Но для светлячков, пожалуй, высоковато, подумал я. И тотчас оттуда басовитый мужской голос ворчливо посетовал, что «сам уехал в город, а нас обоих здесь оставил».
— Выпендривается, — ответил второй басок.
Оба светлячка сигарет вновь взлетели — вновь замерли. Двое мужчин покуривали в открытое темное окно второго этажа.
Но у меня мелькнуло только, что, может, жильцы новые с той стороны ее дачи.
Зато следующего человека в полутьме я угадал. Кто-то сутулый сидел на скамейке под жасмином. Ага! Старенький Александр Александрович. (Значит, дача Мазаркиных.)

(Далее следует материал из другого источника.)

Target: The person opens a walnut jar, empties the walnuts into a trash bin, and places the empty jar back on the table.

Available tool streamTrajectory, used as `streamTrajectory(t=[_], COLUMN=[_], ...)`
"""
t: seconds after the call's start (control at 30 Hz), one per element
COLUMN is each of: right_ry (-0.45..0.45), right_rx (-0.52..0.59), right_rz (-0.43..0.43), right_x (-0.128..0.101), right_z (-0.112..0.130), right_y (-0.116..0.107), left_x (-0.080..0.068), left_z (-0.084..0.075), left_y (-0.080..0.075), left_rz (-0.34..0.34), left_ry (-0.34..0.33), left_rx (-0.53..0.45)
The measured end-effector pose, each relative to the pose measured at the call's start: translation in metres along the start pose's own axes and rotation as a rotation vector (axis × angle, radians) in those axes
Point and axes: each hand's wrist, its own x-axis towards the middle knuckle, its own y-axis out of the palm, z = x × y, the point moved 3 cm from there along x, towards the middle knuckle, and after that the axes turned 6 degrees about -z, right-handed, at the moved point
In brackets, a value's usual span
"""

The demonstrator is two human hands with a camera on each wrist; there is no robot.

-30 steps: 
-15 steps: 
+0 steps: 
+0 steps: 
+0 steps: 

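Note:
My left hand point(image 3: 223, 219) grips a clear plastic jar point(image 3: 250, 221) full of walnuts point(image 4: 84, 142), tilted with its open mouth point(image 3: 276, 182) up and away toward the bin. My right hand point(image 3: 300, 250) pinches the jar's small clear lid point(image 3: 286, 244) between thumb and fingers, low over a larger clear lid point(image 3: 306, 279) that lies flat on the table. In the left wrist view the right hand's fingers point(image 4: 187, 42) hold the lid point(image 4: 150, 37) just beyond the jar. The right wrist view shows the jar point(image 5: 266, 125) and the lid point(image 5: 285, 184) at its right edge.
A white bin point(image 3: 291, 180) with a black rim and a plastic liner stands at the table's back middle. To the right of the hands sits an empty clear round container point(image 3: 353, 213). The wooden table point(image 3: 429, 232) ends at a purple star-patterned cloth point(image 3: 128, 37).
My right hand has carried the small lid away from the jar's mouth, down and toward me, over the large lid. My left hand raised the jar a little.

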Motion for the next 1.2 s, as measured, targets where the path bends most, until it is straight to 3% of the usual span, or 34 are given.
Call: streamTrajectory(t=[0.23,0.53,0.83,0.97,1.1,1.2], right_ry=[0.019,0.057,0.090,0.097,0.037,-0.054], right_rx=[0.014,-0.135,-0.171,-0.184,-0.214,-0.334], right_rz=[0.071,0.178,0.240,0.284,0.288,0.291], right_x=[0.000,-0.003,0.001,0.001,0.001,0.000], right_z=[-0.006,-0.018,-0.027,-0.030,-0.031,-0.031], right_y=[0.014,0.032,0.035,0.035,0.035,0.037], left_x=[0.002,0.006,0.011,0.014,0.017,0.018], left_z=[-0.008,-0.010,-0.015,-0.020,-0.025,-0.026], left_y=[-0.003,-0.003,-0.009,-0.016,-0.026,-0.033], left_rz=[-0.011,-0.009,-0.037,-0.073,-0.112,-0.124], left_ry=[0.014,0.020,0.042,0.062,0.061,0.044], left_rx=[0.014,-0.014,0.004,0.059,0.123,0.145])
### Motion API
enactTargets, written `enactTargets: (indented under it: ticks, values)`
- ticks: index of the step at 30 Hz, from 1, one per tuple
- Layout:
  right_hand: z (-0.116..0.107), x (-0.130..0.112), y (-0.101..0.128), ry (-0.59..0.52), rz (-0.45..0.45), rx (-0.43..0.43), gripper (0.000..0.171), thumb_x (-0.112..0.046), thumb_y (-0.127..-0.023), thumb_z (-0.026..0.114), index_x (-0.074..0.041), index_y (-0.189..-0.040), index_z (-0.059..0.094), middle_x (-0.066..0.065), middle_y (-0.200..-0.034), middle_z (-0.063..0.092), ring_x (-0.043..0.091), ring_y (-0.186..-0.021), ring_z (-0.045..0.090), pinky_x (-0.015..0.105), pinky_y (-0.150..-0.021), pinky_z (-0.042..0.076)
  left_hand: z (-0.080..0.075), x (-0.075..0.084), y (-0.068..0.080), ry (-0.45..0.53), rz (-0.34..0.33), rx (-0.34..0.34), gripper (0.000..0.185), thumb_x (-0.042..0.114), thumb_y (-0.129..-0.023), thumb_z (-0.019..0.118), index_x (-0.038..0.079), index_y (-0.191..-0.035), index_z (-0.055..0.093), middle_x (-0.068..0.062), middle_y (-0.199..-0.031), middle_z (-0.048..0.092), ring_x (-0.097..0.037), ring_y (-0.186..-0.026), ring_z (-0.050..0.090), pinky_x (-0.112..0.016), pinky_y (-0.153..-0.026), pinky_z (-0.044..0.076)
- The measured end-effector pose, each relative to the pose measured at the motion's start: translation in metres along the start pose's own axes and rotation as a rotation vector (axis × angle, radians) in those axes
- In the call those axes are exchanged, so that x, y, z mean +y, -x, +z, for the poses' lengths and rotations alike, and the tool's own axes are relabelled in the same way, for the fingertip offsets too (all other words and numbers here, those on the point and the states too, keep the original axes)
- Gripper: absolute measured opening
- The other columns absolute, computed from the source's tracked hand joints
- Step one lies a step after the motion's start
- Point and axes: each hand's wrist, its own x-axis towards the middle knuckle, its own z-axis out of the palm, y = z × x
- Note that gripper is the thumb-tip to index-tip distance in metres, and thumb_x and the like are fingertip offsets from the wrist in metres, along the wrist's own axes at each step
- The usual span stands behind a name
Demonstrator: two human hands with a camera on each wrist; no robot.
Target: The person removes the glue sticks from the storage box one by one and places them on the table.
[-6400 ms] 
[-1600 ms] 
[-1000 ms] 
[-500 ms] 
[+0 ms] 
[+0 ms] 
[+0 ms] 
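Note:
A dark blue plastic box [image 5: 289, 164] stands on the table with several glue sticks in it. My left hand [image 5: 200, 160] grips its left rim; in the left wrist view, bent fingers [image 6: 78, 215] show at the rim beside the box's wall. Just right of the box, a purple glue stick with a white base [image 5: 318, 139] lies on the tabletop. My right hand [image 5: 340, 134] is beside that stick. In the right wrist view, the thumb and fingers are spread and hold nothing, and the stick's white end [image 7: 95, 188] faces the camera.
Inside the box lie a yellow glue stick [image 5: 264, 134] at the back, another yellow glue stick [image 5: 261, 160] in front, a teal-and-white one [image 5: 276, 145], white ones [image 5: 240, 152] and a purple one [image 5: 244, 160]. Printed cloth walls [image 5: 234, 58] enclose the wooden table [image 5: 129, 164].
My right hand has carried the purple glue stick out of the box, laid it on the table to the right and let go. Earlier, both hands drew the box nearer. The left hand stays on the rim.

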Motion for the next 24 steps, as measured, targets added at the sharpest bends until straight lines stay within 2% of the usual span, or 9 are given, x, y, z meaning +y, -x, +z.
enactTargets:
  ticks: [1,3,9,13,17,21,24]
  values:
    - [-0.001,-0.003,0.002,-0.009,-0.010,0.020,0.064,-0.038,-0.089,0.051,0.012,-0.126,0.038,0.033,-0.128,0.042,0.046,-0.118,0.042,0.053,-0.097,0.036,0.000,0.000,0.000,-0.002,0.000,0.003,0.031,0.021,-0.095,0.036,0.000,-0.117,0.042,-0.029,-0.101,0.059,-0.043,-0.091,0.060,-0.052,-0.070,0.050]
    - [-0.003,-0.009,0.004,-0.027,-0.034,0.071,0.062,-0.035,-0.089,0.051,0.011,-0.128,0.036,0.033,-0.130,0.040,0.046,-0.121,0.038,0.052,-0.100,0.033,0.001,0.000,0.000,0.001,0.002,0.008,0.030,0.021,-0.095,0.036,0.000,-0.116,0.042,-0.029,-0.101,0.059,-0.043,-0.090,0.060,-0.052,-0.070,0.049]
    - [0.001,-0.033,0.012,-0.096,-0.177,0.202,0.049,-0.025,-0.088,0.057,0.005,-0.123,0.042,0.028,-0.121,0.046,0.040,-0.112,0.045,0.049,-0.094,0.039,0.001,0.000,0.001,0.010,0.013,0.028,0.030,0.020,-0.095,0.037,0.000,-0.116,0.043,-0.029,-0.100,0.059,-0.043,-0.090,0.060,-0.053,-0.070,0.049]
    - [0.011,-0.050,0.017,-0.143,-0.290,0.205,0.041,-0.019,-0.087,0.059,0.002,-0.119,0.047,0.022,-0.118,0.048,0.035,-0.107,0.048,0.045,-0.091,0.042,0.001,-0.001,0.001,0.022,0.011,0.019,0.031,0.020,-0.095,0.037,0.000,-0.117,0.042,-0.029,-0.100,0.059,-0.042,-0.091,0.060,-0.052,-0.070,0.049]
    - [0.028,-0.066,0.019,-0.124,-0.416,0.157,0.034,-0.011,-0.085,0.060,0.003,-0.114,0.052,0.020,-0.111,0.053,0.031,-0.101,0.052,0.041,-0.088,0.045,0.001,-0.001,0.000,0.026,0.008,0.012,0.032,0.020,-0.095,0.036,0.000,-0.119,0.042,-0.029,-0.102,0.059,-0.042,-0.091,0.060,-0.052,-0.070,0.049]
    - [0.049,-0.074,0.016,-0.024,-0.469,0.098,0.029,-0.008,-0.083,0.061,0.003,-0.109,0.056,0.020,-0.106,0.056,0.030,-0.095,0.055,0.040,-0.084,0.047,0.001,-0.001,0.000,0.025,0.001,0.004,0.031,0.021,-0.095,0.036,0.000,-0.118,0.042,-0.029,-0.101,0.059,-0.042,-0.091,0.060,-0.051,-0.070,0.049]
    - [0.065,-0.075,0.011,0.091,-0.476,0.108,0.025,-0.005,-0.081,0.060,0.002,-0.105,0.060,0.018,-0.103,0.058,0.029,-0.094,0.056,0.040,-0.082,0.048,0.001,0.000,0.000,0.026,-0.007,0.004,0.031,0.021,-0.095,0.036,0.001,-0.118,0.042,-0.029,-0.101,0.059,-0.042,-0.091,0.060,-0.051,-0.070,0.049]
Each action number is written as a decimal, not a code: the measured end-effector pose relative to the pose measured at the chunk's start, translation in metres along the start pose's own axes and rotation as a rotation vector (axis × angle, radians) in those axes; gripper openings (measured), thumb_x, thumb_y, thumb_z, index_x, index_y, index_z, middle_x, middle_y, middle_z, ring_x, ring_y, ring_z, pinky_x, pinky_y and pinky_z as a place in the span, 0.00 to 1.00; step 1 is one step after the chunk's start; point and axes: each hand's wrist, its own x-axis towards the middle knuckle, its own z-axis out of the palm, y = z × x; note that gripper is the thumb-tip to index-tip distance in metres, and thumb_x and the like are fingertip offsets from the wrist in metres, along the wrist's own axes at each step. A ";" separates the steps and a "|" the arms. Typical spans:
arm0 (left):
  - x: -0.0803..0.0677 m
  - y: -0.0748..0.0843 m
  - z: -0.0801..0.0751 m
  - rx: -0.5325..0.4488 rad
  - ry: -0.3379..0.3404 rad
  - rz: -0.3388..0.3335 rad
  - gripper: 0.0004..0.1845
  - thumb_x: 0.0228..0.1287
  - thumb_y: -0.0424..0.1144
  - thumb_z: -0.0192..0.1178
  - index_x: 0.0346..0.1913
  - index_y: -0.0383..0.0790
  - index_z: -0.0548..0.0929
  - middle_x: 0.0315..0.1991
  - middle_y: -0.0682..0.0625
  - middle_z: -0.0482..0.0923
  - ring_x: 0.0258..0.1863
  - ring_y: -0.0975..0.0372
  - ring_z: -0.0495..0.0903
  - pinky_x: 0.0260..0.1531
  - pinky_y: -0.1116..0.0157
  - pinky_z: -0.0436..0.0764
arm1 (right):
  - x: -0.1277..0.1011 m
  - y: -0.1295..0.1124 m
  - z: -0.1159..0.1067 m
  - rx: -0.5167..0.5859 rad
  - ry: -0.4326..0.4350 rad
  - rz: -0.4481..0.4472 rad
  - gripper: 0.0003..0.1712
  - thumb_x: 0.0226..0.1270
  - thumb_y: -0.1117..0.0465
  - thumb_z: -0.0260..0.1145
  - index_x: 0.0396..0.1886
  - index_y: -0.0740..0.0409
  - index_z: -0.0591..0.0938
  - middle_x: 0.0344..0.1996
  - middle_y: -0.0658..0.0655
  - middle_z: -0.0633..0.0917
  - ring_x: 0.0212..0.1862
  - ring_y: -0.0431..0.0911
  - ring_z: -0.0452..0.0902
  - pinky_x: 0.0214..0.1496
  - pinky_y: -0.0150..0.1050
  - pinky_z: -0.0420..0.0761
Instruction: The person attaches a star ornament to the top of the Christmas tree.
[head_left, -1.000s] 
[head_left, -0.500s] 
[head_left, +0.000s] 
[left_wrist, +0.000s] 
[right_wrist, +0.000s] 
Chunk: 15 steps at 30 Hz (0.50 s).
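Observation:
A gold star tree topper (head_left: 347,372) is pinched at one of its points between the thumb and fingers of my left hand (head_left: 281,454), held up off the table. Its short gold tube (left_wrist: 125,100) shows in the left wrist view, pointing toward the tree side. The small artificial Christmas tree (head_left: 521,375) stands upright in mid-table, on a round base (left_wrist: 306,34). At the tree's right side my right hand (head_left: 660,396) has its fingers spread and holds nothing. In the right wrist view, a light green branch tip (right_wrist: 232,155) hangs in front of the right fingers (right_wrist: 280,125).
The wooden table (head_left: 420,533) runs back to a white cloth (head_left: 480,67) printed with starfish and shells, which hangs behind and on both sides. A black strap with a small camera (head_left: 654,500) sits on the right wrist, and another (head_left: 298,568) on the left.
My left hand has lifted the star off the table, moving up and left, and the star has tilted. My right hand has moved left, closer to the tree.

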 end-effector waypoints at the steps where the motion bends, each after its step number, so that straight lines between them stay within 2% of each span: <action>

Петр Иваныч, мой приятель, был уже здесь — и от нечего делать старенького поддразнивал. (Старик дразнил старика. Мы как дети.)
— Сан Саныч, ау! Скоро выборы!
При слове «выборы» Сан Саныч, как автомат, начинал несколько вяло рыться в карманах и искать свой бюллетень. Искал в брюках, искал в пиджачных карманах. Во внешних, во внутренних. Он не спешил. Он спокойно искал. Это длилось три минуты... пять... и будет длиться все десять...
Древний старец давным-давно на автопилоте — все забыл, ничего не помнит. Я и Петр Иваныч уходили по дороге, а Александр Александрович все еще двигал руками. Сидел на скамейке. Обыскивал заново карман за карманом.
Ему под девяносто. Дважды отсидел классическую «десятку». И как всегда, старый зек проголосует за коммунистов. Не все забыл.
И первая же лунная ночь стала мучительной. В пытку входило еще и то, что мужа Ани практически не было — уезжал почти каждый вечер. (Если завтра ранняя ответственная встреча, ему проще заночевать в московской квартире. Чтобы успеть выспаться.) А в эту ночь уехал неожиданно — я думал, он уже точно остается на даче (мне бы легче). Но машина вдруг вымчала из их ворот, фары, пересчитав штакетник, полоснули огнем по глазам — щурясь, я шел навстречу.
Он мог меня видеть. (Но — не разглядеть. Мало ли кто там идет тропой.) Машина ушла. Мощные фары уже вытянули свой свет по всей длине дороги.
Оставшись теперь «один на один» с светящимся окном Ани, я забеспокоился. Я боялся увидеть. В совпадающий просвет (меж деревьями и громоздкими скелетами ночных дач) ее оконце все же выныривало. Окно появлялось из черноты леса без предупреждения — внезапно. Как раз там, где я поворачивал у раздвоенной, как лира, сосны. Где кочки (и где старыми ногами надо поосторожней).